Jimmy Choo Co-Founder, Tamara Mellon’s Personal Story On Addiction, Sobriety And Success
It’s easy to fall into the trap of thinking that substance addiction is an endless cycle that determines a person’s future. However, the reality paints a much brighter picture. For many, the act of conquering addiction is only the first step toward a happy and successful life. A recent example of this is the success story of Jimmy Choo founder Tamara Mellon, which illustrates the limitless possibilities of an addict’s life after overcoming addiction.
Tamara Mellon’s Rise From Rock Bottom
In her recently published memoir, “In My Shoes,” shoe fashion diva Mellon speaks openly and candidly about her troubled childhood, reckless partying and subsequent substance abuse that ruled much of her early life and career. Mellon was your classic binge drinker who suffered from a cocaine addiction. “One glass of red wine would turn into … calling my coke dealer at 6:00 in the morning” Mellon reports in an NBC Today interview. And as a member of London’s social-elite, Tamara had too-easy access to the club scene that fostered her habits.

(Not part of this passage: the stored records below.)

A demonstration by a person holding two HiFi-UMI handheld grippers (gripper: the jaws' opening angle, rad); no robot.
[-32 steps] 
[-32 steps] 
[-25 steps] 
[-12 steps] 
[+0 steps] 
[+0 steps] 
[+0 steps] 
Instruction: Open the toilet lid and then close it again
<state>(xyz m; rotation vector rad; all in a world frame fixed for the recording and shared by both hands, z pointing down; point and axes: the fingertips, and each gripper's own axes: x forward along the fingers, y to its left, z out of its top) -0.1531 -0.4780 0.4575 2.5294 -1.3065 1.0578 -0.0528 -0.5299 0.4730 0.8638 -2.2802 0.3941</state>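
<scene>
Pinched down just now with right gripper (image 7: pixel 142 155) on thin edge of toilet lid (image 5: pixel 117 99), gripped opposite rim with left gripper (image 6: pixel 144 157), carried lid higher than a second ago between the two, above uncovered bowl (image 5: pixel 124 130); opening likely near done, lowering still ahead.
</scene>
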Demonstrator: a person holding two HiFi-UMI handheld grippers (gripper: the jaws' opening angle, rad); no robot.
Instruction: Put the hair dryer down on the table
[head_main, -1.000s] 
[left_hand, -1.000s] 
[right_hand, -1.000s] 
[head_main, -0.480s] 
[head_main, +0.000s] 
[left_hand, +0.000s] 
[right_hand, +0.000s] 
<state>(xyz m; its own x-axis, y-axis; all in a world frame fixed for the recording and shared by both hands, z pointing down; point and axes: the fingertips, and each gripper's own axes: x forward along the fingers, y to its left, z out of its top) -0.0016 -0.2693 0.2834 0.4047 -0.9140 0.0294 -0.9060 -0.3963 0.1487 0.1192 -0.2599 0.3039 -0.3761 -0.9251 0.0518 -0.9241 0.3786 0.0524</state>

Everything shifted in the span of only a couple of days, however, when Mellon was suddenly fired from her job at Vogue magazine and soon after urged by a friend to seek treatment (that moment was the first time, Mellon admits, that she realized that she had a substance abuse problem). The editor’s decision to fire her, Mellon explains, helped set “forces in motion that, in time, would lead to success far beyond anything I could ever have imagined.” Mellon’s recovery is a rocky one, as outlined in her memoir, but she manages to conquer it, a move that led her to develop the influential and extremely successful Jimmy Choo designer shoe label that led her to the top of the fashion industry.
History On Jimmy Choo
Founded in 1996, the J. Choo Limited label has become synonymous with the height of London’s fashion scene. It began as a partnership between Mellon, who focused on developing the brand since leaving rehab, and Jimmy Choo, a shoe designer and cobbler who made his living making shoes for celebrities and royalty, including Princess Diana. With the financial help of her father, Tom Yeardye, Mellon forged a partnership with Choo and launched the shoe line. It’s worth noting that while the line is named after Jimmy Choo, the shoes themselves were made—not designed—by him, but rather designed by Mellon herself and Choo’s niece, Sandra Choi.
Currently, the Jimmy Choo line is considered to be a shoe empire worth just under $1 billion U.S. dollars, with over 100 boutique shops in 32 different countries. The J. Choo Limited designer shoes have made appearances in Hollywood on the red carpet and on screen, including the hit show “Sex and the City.”
Jimmy Choo himself, whom the company is named after, was bought out in spring of 2001 by Equinox Luxury Holdings Ltd. And while Mellon stayed with the company for another decade, she too left in 2011 to start another shoe label, this time under her own name “Tamara Mellon.” Today, J. Choo Limited is operated by chief creative officer Sandra Choi, Jimmy Choo’s niece and former apprentice.
Mellon’s Family Struggle With Alcoholism
As is the case with many people, Mellon’s substance abuse and addiction began at home. Born and reared in London’s upper-class society, Mellon still describes much of her upbringing as “anything but glamorous.” In her memoir, Mellon reports that her mother was a “raging alcoholic,” prone to fits of rage and, like most alcoholics, displayed unpredictable behavior.
The pattern of drug abuse and addiction often runs in families, regardless of their social status, and Mellon is a good example of this. Parents play a central role in their children’s lives, and by extension, their substance addictions do too. In fact, the American Academy of Child and Adolescent Psychiatry (AACAP) reports that children of alcoholics are more than four times as likely to become alcoholics themselves as children of sober parents. Numerous factors play into this, including a greater chance of experiencing neglect or physical abuse (abuse that Mellon experienced firsthand as a young child), and a greater chance of developing emotional problems, including depression, aggression and isolation. In addition, the shame and denial of alcoholism often prevents parents from confronting their children when they begin to abuse drugs themselves.
Like with many of Mellon’s personal and business actions, the publishing of “In My Shoes,” as well as the launch of the Tamara Mellon line, is surrounded by controversy. Some accuse her of sensationalism, while others cast doubt on her ability to build another shoe empire. Mellon however, remains unfazed; after all, she has already faced and conquered the demon of substance addiction—a huge accomplishment on its own. There is no doubt, however, that Mellon’s life is a real success story, and her success and zest for life is due, she says, to overcoming everything that life has thrown at her.
Says Mellon: “I fought my way through the rites of passage.”